I was burned badly enough to be evacuated by hospital ship to Britain, where the best burn specialists in the world were. They laboriously rebuilt the skin of my chest, arm and the right side of my face, made me a major and said I could go back to combat duty if I wished.

I did wish. There were still Germans fighting, and I figured I owed them. But instead of being given a company of tracks, I was offered the chance to become one of Lieutenant General George Armstrong Custer's aides. It was, frankly, less of an offer than a command.

A soldier follows orders and so, somewhat dreading things, I reported to Custer's headquarters in April of 1944.

The Invasion of France

When I met Custer, he was just short of fifty-five years. He was a bit taller than the average, of good build, which he didn't seem to have to work at. Years before, he'd been known for his curly hair, which he wore a little longer than customary in the Army, more like officers of an earlier age. Now, his hair had darkened from blond, and was receding, and he was a bit sensitive about it. He wore a unique hair oil that smelt highly of cinnamon.
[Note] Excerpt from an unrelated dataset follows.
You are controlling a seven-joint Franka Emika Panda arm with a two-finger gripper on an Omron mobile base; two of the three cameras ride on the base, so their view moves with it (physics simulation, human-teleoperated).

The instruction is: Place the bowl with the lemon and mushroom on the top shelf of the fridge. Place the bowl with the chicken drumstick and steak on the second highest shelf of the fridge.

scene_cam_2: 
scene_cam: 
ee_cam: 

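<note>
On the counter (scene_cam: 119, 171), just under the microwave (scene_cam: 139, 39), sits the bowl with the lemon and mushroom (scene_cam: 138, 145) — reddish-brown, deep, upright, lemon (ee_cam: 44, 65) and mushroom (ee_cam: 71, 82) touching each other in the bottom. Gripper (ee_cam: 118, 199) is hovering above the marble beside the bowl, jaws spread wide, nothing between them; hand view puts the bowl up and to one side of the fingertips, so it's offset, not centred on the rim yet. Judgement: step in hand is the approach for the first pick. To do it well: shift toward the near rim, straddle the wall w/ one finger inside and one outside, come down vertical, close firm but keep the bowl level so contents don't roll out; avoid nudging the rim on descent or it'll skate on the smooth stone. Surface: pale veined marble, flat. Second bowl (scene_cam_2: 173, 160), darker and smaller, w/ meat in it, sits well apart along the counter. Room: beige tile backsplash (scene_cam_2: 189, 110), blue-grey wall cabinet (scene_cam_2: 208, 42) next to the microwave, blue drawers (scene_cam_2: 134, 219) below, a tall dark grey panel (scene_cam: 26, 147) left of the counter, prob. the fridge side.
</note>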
He was most friendly and outgoing, and I relaxed a bit, feeling that this assignment might not be as onerous as I'd feared.
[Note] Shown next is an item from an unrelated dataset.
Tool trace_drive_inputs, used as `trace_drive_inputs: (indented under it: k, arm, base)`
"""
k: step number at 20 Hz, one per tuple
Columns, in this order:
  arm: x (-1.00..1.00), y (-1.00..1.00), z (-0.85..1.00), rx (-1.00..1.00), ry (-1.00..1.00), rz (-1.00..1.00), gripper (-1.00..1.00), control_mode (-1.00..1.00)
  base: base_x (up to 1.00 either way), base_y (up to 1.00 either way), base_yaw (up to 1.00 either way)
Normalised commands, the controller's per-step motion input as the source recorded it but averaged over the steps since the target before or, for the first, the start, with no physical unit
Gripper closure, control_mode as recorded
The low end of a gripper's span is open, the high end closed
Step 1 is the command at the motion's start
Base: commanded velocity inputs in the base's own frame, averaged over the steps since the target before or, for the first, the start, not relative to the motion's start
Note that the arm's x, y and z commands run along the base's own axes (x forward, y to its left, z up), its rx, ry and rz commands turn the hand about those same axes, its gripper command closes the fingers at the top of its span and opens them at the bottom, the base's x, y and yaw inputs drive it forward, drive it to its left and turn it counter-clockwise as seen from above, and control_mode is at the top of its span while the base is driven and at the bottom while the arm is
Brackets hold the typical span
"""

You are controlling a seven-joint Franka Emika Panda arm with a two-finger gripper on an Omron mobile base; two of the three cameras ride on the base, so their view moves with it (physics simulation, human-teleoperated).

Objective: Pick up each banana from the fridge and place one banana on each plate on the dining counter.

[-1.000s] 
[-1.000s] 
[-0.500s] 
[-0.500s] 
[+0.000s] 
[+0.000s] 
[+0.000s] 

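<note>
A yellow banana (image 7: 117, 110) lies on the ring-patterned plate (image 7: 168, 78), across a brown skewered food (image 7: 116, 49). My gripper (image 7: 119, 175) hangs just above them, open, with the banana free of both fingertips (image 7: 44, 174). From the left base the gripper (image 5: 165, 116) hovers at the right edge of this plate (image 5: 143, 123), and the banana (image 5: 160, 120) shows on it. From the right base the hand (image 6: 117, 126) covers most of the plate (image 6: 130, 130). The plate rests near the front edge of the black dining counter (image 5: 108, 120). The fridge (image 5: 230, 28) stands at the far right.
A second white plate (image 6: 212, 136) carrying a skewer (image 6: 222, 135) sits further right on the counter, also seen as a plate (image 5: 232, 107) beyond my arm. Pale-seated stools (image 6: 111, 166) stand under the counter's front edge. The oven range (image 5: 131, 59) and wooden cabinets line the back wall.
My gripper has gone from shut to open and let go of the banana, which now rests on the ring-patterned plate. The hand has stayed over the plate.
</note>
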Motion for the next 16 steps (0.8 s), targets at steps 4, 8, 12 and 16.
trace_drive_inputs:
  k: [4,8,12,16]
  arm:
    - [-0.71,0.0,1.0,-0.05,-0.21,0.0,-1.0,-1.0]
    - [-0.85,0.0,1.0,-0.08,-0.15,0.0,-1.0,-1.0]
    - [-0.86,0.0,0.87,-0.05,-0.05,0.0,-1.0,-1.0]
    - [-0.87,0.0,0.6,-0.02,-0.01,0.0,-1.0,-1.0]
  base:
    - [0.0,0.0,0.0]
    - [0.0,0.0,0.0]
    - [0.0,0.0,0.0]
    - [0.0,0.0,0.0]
I found it odd that Custer kept two pictures of generals on his office wall-one was of Douglas MacArthur, who he'd made friends with through his political friends, the other of himself. But then, most generals are a bit egotistical. Custer was just more so than the others. There was also a third, very small, very battered, sepia-tone print, dimly showing two lieutenants in campaign hats, one grinning at the camera, the other looking most solemn. It was, of course, Custer and George Patton.

Custer drove himself and his men hard, preparing for the invasion. They loved him, with some justification, for he was very solicitous of their welfare, always inspecting mess halls and the tent cities we lived in. He was a holy terror with higher-echelon supply officers, wanting the latest and the best in arms and equipment, and accepting no excuses.

Another reason Custer was popular with the enlisted men was he was hardly a spit-and-polish soldier, unlike some others in the European Theater of Operations. He required only that his men be clean and in good fighting order. Beyond that he cared little what they wore or the arms they carried. The only exception was no one was permitted German uniforms or helmets, for obvious reasons.

He himself, in the field, always wore an old slouch hat, such as the cavalry wore on the border, and a leather belt with the cavalry emblem and an old-fashioned.45 Colt Peacemaker.